EXERCISE REQUIREMENTS: Say the data back exactly as it is written below.

[DATA EXTRACT Boundary: Start]

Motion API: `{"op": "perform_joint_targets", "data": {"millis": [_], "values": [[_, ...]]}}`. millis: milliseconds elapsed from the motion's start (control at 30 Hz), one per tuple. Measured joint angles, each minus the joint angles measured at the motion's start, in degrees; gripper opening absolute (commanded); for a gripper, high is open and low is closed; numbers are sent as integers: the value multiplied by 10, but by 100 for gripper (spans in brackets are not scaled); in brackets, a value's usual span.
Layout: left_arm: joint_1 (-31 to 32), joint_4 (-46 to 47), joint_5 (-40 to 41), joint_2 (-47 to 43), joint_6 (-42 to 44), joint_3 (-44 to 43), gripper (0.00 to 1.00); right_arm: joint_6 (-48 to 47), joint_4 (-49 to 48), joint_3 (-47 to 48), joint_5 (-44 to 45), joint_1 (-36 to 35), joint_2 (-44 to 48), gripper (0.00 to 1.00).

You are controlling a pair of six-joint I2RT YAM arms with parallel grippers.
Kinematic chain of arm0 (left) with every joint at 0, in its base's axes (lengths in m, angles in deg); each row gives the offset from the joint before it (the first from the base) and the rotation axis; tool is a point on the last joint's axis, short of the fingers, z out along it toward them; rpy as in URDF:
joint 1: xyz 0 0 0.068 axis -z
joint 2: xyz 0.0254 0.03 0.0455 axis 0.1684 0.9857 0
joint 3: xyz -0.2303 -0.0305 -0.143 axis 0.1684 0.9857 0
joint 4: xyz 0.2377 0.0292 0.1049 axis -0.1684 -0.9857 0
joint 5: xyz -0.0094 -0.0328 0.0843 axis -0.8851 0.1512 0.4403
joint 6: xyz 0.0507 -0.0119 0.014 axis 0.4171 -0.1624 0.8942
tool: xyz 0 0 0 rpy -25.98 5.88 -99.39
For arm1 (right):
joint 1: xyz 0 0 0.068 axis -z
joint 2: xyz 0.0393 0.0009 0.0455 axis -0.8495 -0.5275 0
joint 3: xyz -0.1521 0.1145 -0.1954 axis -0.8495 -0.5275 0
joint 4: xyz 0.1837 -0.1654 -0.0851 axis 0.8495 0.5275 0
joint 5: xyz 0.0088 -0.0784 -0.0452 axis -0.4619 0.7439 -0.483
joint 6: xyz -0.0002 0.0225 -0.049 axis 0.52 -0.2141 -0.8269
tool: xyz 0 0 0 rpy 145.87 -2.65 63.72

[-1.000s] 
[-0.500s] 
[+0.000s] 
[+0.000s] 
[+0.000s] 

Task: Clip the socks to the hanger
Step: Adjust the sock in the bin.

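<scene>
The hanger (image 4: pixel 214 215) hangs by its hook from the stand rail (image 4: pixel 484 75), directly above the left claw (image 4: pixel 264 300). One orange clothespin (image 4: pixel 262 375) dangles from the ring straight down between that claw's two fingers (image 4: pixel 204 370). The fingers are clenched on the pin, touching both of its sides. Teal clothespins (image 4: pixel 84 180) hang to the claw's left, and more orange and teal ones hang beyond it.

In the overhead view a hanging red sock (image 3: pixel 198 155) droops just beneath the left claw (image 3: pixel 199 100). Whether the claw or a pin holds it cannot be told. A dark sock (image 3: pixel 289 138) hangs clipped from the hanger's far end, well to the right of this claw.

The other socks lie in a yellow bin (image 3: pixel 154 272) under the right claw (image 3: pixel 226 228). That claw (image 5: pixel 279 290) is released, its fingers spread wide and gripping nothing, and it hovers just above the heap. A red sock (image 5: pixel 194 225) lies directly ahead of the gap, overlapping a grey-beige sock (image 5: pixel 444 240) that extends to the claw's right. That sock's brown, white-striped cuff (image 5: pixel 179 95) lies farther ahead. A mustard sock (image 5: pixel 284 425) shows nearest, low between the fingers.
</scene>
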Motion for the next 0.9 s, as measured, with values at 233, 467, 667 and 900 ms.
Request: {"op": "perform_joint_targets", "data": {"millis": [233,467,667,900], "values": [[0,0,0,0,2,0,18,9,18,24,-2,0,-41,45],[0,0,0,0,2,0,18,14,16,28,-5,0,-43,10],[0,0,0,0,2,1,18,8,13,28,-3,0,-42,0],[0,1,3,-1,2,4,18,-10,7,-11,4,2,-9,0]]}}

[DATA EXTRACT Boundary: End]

WRITTEN ANSWER:
Motion API: `{"op": "perform_joint_targets", "data": {"millis": [_], "values": [[_, ...]]}}`. millis: milliseconds elapsed from the motion's start (control at 30 Hz), one per tuple. Measured joint angles, each minus the joint angles measured at the motion's start, in degrees; gripper opening absolute (commanded); for a gripper, high is open and low is closed; numbers are sent as integers: the value multiplied by 10, but by 100 for gripper (spans in brackets are not scaled); in brackets, a value's usual span.
Layout: left_arm: joint_1 (-31 to 32), joint_4 (-46 to 47), joint_5 (-40 to 41), joint_2 (-47 to 43), joint_6 (-42 to 44), joint_3 (-44 to 43), gripper (0.00 to 1.00); right_arm: joint_6 (-48 to 47), joint_4 (-49 to 48), joint_3 (-47 to 48), joint_5 (-44 to 45), joint_1 (-36 to 35), joint_2 (-44 to 48), gripper (0.00 to 1.00).

You are controlling a pair of six-joint I2RT YAM arms with parallel grippers.
Kinematic chain of arm0 (left) with every joint at 0, in its base's axes (lengths in m, angles in deg); each row gives the offset from the joint before it (the first from the base) and the rotation axis; tool is a point on the last joint's axis, short of the fingers, z out along it toward them; rpy as in URDF:
joint 1: xyz 0 0 0.068 axis -z
joint 2: xyz 0.0254 0.03 0.0455 axis 0.1684 0.9857 0
joint 3: xyz -0.2303 -0.0305 -0.143 axis 0.1684 0.9857 0
joint 4: xyz 0.2377 0.0292 0.1049 axis -0.1684 -0.9857 0
joint 5: xyz -0.0094 -0.0328 0.0843 axis -0.8851 0.1512 0.4403
joint 6: xyz 0.0507 -0.0119 0.014 axis 0.4171 -0.1624 0.8942
tool: xyz 0 0 0 rpy -25.98 5.88 -99.39
For arm1 (right):
joint 1: xyz 0 0 0.068 axis -z
joint 2: xyz 0.0393 0.0009 0.0455 axis -0.8495 -0.5275 0
joint 3: xyz -0.1521 0.1145 -0.1954 axis -0.8495 -0.5275 0
joint 4: xyz 0.1837 -0.1654 -0.0851 axis 0.8495 0.5275 0
joint 5: xyz 0.0088 -0.0784 -0.0452 axis -0.4619 0.7439 -0.483
joint 6: xyz -0.0002 0.0225 -0.049 axis 0.52 -0.2141 -0.8269
tool: xyz 0 0 0 rpy 145.87 -2.65 63.72

[-1.000s] 
[-0.500s] 
[+0.000s] 
[+0.000s] 
[+0.000s] 

Task: Clip the socks to the hanger
Step: Adjust the sock in the bin.

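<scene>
The hanger (image 4: pixel 214 215) hangs by its hook from the stand rail (image 4: pixel 484 75), directly above the left claw (image 4: pixel 264 300). One orange clothespin (image 4: pixel 262 375) dangles from the ring straight down between that claw's two fingers (image 4: pixel 204 370). The fingers are clenched on the pin, touching both of its sides. Teal clothespins (image 4: pixel 84 180) hang to the claw's left, and more orange and teal ones hang beyond it.

In the overhead view a hanging red sock (image 3: pixel 198 155) droops just beneath the left claw (image 3: pixel 199 100). Whether the claw or a pin holds it cannot be told. A dark sock (image 3: pixel 289 138) hangs clipped from the hanger's far end, well to the right of this claw.

The other socks lie in a yellow bin (image 3: pixel 154 272) under the right claw (image 3: pixel 226 228). That claw (image 5: pixel 279 290) is released, its fingers spread wide and gripping nothing, and it hovers just above the heap. A red sock (image 5: pixel 194 225) lies directly ahead of the gap, overlapping a grey-beige sock (image 5: pixel 444 240) that extends to the claw's right. That sock's brown, white-striped cuff (image 5: pixel 179 95) lies farther ahead. A mustard sock (image 5: pixel 284 425) shows nearest, low between the fingers.
</scene>
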Motion for the next 0.9 s, as measured, with values at 233, 467, 667 and 900 ms.
Request: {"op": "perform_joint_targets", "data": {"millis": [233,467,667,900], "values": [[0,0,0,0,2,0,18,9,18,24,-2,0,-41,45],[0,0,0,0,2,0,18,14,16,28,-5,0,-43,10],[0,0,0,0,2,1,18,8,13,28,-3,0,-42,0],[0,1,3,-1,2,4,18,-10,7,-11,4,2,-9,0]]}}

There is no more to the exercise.